Appellate Judges Unanimously Reject Bloomberg’s Soda Ban

By:  Michael Tennant
Appellate Judges Unanimously Reject Bloomberg’s Soda Ban

The New York Supreme Court's Appellate Division unanimously upheld an earlier decision overturning New York Mayor Michael Bloomberg's ban on super-sized sodas.

New York Mayor Michael Bloomberg’s super-sized soda ban has just been dealt another blow in court. On Tuesday, a four-judge panel of the New York Supreme Court’s Appellate Division unanimously upheld an earlier decision invalidating the New York City Board of Health’s rule forbidding consumers from purchasing more than 16 ounces of certain sugary drinks in certain establishments.

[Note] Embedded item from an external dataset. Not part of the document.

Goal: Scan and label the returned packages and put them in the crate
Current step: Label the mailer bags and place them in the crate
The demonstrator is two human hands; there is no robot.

The regulation, knows as the Portion Cap Rule, was written by Bloomberg’s office and presented to the Board of Health — every member of which was appointed by the mayor — which then proceeded to enact the rule almost verbatim. A coalition of soft-drink makers, labor unions, and restaurant and small-business owners challenged the rule, and one day before it was set to take effect, state Supreme Court Justice Milton Tingling struck it down. Bloomberg appealed that decision, arguing that the rule would “save lives.”

The appellate panel, however, agreed with Tingling’s ruling, finding that the board had exceeded its authority to makes rules protecting public health.

“The Board of Health … has no inherent legislative power,” Justice Dianne Renwick wrote in the court’s opinion. “It derives its power to establish rules and regulations directly and solely from the legislature, in this case, the City Council…. Because the constitution vests legislative power in the legislature, administrative agencies may only effect policy mandated by statute and cannot exercise sweeping power to create whatever rule they deem necessary.”

“Neither the State Legislature nor the City Council has ever promulgated a statute defining a policy with respect to excessive soda consumption,” Renwick observed. In fact, she pointed out, both bodies have attempted to pass legislation targeting sugary drinks but have failed.